Sure because the difference between nine and ten years is so huge???

I dated a guy who was fifteen years older than me, I didn't think of him as being a sexual predator, since I am not a fourteen year old girl, similarly I have never been predatory towards my decade+ younger lover, in fact he has zero problem sexually initiating and actually initiated our relationship and is responsible for its current incarnation.

Cougar is a demeaning word, and it originally described bar flies who went home with whomever was left (apparently much younger guys)- it denotes a manipulative abusive woman who uses young men as sex toys, the female equivalent of the egotistical middle aged man with a trophy wife.

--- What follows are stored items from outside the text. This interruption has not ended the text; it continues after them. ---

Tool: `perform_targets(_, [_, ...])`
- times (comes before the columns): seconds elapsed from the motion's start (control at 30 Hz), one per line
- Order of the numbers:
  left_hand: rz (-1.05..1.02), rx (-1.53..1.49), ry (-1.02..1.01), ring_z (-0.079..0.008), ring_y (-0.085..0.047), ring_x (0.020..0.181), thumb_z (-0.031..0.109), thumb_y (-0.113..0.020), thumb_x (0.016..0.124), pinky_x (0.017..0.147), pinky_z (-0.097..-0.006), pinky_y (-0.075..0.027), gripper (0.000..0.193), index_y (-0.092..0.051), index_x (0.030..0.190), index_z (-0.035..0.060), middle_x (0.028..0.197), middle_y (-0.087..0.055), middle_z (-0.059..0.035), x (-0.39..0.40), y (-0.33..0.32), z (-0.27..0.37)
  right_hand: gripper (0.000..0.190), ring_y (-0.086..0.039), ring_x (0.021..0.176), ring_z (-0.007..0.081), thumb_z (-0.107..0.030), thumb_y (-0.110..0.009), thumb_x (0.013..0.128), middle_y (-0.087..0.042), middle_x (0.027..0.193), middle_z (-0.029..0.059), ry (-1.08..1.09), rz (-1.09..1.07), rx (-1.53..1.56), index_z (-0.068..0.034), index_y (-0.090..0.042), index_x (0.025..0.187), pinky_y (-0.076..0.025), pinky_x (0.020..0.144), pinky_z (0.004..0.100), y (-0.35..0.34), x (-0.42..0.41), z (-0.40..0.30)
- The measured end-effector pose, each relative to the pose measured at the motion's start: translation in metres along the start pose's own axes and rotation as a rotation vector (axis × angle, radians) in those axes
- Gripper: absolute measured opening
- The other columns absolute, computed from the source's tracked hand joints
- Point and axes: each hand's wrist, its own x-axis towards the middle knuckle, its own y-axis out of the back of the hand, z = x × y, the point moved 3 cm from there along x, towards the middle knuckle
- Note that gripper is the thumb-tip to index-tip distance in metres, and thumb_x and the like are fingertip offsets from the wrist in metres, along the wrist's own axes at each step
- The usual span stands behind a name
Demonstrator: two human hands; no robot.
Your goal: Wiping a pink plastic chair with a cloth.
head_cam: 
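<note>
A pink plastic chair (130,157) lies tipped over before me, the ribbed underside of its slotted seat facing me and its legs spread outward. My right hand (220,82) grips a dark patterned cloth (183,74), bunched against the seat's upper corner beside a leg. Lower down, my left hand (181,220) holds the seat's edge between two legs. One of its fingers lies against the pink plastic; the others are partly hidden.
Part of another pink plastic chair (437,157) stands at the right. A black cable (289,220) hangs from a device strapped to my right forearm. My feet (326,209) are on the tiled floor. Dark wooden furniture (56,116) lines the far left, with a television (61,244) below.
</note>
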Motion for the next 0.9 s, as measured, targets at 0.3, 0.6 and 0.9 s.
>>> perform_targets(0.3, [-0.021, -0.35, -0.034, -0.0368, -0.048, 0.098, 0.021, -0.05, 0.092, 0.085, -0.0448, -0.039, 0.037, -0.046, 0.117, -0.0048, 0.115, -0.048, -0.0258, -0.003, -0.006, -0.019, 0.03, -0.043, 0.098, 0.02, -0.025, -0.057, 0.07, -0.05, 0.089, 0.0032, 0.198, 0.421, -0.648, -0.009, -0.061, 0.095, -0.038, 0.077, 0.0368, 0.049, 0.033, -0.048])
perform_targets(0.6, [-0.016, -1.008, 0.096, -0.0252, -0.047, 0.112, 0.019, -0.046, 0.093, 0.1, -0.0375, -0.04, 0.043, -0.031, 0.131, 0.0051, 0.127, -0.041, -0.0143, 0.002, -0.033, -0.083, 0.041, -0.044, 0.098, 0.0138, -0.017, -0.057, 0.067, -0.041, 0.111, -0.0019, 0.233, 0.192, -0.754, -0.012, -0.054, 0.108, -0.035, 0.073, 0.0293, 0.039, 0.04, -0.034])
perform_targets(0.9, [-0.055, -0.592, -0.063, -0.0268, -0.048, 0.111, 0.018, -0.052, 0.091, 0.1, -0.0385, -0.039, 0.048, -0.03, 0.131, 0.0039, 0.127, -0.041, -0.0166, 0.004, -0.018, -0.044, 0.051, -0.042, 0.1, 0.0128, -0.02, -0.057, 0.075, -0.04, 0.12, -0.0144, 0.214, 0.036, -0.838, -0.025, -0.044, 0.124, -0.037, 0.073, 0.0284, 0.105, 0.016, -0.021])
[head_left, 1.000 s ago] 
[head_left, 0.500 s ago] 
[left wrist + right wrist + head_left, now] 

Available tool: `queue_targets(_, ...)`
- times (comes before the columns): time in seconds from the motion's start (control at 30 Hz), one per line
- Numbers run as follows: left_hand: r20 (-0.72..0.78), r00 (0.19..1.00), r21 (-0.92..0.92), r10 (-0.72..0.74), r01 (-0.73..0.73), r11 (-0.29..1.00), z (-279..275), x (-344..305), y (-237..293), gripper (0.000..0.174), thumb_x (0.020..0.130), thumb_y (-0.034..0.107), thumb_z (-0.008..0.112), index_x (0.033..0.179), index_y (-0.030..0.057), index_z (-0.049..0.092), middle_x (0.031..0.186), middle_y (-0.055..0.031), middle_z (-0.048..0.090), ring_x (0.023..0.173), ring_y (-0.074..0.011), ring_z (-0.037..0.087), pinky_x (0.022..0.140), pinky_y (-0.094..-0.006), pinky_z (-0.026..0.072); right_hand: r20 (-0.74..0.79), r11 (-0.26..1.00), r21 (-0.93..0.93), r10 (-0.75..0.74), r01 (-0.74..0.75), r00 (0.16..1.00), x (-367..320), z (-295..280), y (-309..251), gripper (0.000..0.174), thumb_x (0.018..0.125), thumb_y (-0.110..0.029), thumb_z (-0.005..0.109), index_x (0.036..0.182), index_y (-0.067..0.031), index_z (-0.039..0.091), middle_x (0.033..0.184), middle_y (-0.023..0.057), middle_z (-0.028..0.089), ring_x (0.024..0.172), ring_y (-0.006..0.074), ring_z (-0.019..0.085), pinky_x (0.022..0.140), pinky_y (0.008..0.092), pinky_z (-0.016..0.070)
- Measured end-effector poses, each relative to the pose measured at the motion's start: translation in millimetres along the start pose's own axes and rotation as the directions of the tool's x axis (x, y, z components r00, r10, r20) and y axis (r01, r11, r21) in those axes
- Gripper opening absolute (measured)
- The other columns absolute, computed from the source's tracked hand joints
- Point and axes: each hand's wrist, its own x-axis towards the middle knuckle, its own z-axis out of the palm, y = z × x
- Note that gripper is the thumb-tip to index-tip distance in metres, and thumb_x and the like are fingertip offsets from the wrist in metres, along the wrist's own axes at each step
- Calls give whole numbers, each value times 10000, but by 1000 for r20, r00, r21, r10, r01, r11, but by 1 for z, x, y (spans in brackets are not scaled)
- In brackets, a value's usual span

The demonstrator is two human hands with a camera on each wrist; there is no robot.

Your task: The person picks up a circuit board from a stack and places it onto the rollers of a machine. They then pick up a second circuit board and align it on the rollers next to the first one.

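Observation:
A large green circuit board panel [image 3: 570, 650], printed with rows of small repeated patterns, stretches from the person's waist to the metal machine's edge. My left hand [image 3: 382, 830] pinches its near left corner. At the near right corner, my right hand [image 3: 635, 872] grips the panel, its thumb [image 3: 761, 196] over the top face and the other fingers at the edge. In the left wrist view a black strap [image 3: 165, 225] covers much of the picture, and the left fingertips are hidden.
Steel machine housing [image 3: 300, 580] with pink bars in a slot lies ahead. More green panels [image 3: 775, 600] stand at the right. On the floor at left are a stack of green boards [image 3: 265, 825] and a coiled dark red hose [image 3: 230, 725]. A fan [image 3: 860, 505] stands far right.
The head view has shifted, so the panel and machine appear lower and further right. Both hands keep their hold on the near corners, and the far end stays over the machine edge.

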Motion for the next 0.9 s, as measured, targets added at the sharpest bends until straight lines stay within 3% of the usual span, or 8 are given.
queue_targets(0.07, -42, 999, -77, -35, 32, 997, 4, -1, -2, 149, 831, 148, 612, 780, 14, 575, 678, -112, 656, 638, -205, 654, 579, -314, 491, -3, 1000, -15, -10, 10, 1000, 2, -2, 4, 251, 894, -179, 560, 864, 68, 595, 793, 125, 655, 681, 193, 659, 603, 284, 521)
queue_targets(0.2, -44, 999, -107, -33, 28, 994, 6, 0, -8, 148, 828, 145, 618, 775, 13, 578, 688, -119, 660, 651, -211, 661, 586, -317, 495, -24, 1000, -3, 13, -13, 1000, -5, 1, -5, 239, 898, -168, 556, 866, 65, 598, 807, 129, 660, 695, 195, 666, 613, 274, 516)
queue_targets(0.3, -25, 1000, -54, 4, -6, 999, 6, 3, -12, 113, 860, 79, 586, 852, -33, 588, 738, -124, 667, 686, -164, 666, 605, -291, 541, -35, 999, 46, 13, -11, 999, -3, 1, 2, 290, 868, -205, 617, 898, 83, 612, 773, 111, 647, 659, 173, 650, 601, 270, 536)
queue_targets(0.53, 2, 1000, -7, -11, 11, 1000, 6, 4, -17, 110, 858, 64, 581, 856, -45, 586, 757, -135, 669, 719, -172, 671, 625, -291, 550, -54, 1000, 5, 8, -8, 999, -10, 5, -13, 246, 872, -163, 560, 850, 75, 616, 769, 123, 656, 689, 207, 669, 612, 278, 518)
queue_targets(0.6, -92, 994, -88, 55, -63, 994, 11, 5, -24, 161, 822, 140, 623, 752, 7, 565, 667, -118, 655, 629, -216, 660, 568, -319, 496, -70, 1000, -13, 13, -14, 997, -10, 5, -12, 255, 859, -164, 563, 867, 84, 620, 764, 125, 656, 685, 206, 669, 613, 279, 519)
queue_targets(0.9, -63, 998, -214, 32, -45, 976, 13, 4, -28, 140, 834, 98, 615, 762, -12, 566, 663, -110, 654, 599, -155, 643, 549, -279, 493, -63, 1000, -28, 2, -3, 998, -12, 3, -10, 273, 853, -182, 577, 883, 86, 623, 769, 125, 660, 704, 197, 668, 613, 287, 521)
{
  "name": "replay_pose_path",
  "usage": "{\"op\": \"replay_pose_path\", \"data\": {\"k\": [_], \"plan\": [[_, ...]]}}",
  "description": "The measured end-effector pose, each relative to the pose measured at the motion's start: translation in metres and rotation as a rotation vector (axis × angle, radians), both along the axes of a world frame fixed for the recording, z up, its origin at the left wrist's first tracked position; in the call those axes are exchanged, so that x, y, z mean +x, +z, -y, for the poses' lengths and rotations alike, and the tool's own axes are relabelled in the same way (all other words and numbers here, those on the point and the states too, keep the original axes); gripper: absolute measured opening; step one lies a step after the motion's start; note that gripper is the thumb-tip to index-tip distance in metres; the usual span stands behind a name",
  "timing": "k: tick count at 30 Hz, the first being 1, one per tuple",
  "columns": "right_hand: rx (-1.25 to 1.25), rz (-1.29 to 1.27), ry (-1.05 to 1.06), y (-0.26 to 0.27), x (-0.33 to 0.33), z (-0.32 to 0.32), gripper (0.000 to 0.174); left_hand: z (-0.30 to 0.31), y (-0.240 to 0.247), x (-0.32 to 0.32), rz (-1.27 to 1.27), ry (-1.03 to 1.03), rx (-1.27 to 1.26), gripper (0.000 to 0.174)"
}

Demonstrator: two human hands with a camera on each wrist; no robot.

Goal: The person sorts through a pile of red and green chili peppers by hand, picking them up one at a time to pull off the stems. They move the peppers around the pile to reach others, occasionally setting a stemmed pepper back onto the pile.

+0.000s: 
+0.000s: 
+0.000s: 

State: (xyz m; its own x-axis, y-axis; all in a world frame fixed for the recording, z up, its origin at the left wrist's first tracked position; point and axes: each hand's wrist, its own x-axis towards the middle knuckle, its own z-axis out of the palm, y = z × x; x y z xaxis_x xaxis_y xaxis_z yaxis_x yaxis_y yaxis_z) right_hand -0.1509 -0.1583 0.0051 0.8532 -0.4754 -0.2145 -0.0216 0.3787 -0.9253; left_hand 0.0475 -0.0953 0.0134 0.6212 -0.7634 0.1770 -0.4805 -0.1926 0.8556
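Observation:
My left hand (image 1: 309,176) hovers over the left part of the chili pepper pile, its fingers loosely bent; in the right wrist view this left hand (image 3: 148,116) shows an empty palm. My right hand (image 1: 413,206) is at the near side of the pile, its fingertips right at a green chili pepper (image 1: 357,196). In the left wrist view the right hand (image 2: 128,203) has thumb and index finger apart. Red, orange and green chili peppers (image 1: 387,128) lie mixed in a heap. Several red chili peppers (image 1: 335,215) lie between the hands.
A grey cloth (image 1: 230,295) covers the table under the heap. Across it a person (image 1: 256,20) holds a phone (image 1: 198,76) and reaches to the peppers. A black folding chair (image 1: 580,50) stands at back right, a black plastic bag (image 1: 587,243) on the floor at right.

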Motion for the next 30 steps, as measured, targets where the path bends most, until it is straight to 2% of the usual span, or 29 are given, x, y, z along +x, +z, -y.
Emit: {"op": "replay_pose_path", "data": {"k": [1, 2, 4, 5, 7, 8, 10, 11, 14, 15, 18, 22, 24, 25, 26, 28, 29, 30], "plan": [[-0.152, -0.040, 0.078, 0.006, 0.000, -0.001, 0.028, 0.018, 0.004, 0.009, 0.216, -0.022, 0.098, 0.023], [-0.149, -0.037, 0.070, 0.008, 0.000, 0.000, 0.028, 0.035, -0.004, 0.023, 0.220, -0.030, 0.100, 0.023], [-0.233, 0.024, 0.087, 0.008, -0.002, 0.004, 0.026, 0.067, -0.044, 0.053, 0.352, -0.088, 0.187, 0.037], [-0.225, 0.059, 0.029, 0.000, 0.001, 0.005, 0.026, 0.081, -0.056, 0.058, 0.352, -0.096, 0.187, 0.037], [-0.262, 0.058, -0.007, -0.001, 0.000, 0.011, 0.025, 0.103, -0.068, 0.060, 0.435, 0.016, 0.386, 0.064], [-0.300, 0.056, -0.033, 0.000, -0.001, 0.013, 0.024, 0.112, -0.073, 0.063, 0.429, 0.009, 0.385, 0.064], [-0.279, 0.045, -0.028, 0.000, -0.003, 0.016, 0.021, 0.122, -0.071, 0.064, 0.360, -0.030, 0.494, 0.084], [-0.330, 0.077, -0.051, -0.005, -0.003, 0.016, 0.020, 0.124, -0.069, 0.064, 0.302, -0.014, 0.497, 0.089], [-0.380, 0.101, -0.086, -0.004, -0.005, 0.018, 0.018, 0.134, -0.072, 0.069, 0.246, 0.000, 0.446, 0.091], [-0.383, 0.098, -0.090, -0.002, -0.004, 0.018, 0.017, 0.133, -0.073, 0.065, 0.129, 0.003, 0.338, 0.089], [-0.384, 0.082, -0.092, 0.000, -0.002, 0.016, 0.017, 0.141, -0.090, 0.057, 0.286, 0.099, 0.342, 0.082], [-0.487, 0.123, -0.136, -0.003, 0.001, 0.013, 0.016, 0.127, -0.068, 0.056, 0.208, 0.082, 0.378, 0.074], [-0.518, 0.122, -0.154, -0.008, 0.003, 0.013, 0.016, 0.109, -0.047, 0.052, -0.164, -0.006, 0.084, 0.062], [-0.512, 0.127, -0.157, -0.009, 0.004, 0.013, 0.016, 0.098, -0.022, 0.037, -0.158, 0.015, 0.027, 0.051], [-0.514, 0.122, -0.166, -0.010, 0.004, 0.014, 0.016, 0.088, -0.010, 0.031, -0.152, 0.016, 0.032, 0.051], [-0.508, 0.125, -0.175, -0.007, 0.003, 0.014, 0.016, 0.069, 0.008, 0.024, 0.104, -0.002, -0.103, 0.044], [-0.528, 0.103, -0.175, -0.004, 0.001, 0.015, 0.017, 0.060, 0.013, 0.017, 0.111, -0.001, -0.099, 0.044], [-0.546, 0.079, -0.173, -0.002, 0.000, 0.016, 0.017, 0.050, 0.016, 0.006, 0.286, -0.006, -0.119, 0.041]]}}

I am not a cougar and simply having a relationship with a man ten years younger doesn't magically convert you into a soulless pervert.


----------



## beth x (Mar 4, 2010)

fourtines said:


> Sure because the difference between nine and ten years is so huge???
> 
> I dated a guy who was fifteen years older than me, I didn't think of him as being a sexual predator, since I am not a fourteen year old girl, similarly I have never been predatory towards my decade+ younger lover, in fact he has zero problem sexually initiating and actually initiated our relationship and is responsible for its current incarnation.
> 
> ...


I know it doesn't make any sense (these are just things that pop up not by me but others and people will try to avoid a negative stereotype). Heh. It was just something I never really thought about too much. The demeaning word still had me a little frightened though. I've been called a cougar for living with a younger man but when it comes down to it we're just well suited together and not a sex thing. We get along well and others can just, well, go and get knotted.


----------